We know, there’s no such thing as a stupid question. But there are definitely some questions too embarrassing to ask your local shop or riding buddies. Ask A Stupid Question is our weekly series where we get to the bottom of your questions – serious or otherwise. Hit the link at the bottom of the post to submit your own question!
Or, in other words, What does the B-Tension screw do? If you’ve tried to adjust your own derailleur, chances are good that you’ve wondered the same things. But, since that odd ball screw tends to confuse a lot of people (more than one reader has asked essentially the same question), we thought it would be worth a closer look…
To make sure we weren’t missing anything, we reached out to one of the most knowledgeable people we know on the subject – Shimano’s Mountain Bike Product Manager, Nick Murdick. Simply put, the B-Tension screw is there to control the gap between guide pulley (the upper pulley on the derailleur) and the bottom of the cogs. Since this gap will always be most easily seen and tested by the relationship between the derailleur and the largest cog on the cassette, it’s recommended that you set your adjustment here. It’s also recommended that if you have a front derailleur, it should be shifted into the smallest chainring.
This used to be a fairly straight forward adjustment. Just get the guide pulley as close to the bottom of the cog as possible without it making noise. But as cassette ratios get wider, the recommended gap has ballooned from 1-2mm to 5, 6, 7, or even 8mm depending on the set up. The larger the tooth count difference between the top two cogs, the more space you’ll need.
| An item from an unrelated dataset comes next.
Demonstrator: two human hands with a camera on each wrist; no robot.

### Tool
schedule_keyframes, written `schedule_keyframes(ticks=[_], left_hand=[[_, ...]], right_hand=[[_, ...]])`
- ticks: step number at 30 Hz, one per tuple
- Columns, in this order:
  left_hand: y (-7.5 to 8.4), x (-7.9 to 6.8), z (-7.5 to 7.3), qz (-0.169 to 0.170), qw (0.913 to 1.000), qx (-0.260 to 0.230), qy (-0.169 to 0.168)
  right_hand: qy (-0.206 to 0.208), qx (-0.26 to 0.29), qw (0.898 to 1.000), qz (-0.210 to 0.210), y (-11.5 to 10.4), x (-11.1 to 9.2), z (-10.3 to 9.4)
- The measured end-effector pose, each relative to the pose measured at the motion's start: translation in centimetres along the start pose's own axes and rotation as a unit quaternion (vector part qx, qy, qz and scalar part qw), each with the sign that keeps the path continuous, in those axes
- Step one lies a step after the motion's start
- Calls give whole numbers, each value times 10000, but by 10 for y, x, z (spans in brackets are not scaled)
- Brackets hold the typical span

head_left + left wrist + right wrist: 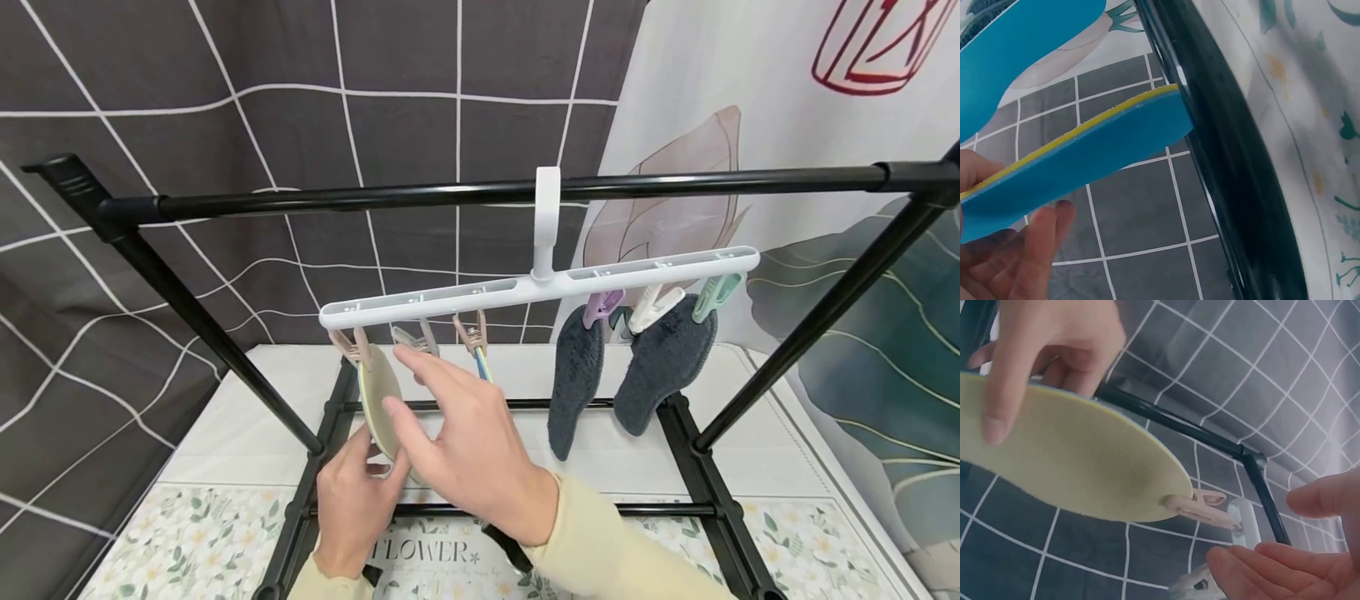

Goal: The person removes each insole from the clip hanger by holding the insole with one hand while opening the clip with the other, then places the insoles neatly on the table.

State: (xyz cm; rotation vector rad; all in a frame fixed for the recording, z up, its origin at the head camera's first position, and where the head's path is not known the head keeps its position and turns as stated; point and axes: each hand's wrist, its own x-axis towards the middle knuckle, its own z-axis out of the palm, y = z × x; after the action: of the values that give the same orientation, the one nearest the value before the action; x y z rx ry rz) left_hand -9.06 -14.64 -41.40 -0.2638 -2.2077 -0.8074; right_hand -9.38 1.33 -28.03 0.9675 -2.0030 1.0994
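A yellow insole with a blue underside (380, 400) hangs by one end from a beige clip (362, 348) at the left end of a white clip hanger (450, 297). My left hand (356, 500) pinches its lower part, the thumb (1007, 394) on the yellow face and the other fingers behind. Just right of the insole is my right hand (468, 442), fingers extended and holding nothing; in the right wrist view its fingers (1272, 569) stand apart from the clip. A second blue insole (1035, 50) hangs nearby, mostly hidden behind my right hand in the head view.
Two dark grey fuzzy insoles (663, 362) hang from purple, white and green clips on the right. The hanger hooks over the top bar of a black rack (360, 200). A grey grid curtain (405, 142) hangs behind; a floral cloth (210, 533) lies below.
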Motion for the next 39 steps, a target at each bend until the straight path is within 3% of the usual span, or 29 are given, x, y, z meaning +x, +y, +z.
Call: schedule_keyframes(ticks=[7,16,23,39], left_hand=[[-4,-2,6,-81,9992,292,-246],[-4,-6,10,24,9983,562,-138],[-2,-7,10,20,9989,444,-125],[1,-11,5,856,9923,820,371]], right_hand=[[-123,261,9993,222,2,8,9],[-202,70,9975,677,-2,13,16],[-363,100,9959,824,-6,18,22],[-28,-128,9975,696,-5,28,37]])
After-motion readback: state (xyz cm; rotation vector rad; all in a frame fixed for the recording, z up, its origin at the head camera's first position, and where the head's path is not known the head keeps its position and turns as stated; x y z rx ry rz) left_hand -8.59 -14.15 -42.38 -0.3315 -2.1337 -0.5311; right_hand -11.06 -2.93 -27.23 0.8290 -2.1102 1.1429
Since you have to set the B-Tension adjustment to clear the largest cog, this is where cassette adapters (i.e. putting a larger-than-stock cog on the back of your cassette) tend to have a detrimental effect on shifting. Nick points out that Shimano has very strict engineering requirements when it comes to their products, so it’s not surprising to find a little wiggle room in what actually works.
So what does happen when the B-Tension adjustment is too far away from the cog? Essentially, it just slows down your shifting. It will still work, but as the derailleur pushes on the chain from the inside, the shift takes place when the chain picks up the tooth on the next cog. When the derailleur is farther away, this will slow things down. It will still shift, just not as crisply. The flip side is that if it’s too close, the derailleur can try to push the chain into the side of the larger cog, but too low for it to pick up the chain, and things can get jammed up.
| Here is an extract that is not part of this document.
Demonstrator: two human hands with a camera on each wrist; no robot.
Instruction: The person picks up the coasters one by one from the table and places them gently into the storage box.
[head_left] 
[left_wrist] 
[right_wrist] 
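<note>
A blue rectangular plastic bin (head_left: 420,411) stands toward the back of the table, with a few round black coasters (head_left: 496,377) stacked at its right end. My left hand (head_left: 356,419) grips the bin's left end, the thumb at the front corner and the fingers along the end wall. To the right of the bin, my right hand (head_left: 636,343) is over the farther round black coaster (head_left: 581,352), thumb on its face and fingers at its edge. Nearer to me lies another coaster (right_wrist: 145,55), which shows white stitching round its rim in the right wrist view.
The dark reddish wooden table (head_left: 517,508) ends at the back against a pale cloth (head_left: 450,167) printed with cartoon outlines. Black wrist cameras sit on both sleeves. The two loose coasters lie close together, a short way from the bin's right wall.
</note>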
In the end, you still want the B-Tension adjusted so that the upper guide pulley is as close to the cogs as possible, without making noise or creating physical interference. How close that actually is depends greatly on the cassette and derailleur you’re using, but in general – the closer it is, the better your shifting will be.
And if you really want to nerd out on derailleurs and chain theory, Nick suggests The Dancing Chain by Frank Berto.